● **TASK INSTRUCTIONS**:
Reproduce exactly, with no pictures, each line from the opening of the material down through the line containing "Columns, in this".
++++++++
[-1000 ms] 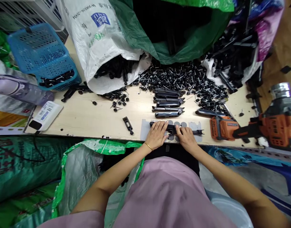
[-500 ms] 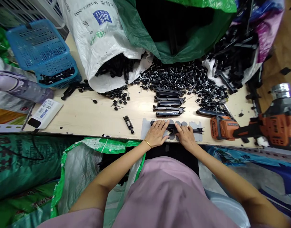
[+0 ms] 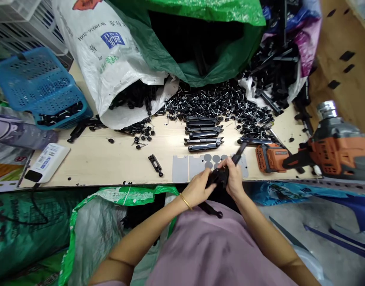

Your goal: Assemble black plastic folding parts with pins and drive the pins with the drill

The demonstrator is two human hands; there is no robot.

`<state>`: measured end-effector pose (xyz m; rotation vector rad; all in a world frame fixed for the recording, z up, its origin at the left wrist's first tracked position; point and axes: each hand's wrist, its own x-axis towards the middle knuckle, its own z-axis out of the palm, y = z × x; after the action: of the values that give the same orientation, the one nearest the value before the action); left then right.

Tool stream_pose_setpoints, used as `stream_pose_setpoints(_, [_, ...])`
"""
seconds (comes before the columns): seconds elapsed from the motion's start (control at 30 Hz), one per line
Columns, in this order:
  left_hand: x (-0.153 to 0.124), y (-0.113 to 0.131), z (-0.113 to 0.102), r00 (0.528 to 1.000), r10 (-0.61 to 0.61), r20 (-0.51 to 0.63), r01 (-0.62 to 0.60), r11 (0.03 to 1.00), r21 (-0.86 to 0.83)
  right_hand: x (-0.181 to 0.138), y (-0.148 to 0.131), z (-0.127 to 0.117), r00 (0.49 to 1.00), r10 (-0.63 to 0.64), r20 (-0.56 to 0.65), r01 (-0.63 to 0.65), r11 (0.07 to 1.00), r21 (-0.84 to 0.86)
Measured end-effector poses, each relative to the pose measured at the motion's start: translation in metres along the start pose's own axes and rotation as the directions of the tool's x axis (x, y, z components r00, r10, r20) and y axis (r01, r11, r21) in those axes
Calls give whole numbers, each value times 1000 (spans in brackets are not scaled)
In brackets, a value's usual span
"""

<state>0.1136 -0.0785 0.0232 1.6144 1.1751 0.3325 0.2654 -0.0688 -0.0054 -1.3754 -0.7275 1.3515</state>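
Observation:
My left hand (image 3: 198,187) and my right hand (image 3: 234,179) are both closed around a long black plastic arm (image 3: 219,177), above the table's front edge. It slants from upper right to lower left, and its lower end hangs over my lap. My fingers hide much of its middle, so its exact kind is unclear. Just beyond my hands, grey flat pads and discs (image 3: 180,168) lie on the table. Behind them a row of several shiny black plastic arms (image 3: 203,147) is laid side by side. A small black forked link (image 3: 155,165) rests to the left.
A heap of black-headed pins (image 3: 200,99) spreads across the back, before a white sack (image 3: 89,63) and a green sack (image 3: 182,71). An orange cordless power tool (image 3: 338,147) lies at right. On the left are a blue basket (image 3: 42,83), a white power strip (image 3: 48,161) and a bottle (image 3: 21,133).
My hands have lifted the black arm off the grey pads and brought it toward me, turning it from level to slanted. The pads and discs are now uncovered. The camera view has shifted slightly.

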Motion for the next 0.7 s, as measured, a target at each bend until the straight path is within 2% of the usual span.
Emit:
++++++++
● **EXERCISE SOLUTION**:
[-1000 ms] 
[-500 ms] 
[+0 ms] 

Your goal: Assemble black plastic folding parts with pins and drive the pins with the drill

The demonstrator is two human hands; there is no robot.

`<state>`: measured end-effector pose (xyz m; rotation vector rad; all in a world frame fixed for the recording, z up, its origin at the left wrist's first tracked position; point and axes: each hand's wrist, its own x-axis towards the middle knuckle, its own z-axis out of the palm, y = z × x; after the action: of the values that give the same orientation, the one nearest the value before the action); left then right.

Tool stream_pose_setpoints, used as `stream_pose_setpoints(_, [_, ...])`
"""
seconds (comes before the columns): seconds elapsed from the motion's start (control at 30 Hz), one per line
Columns, in this order:

Work on this exercise is now finished.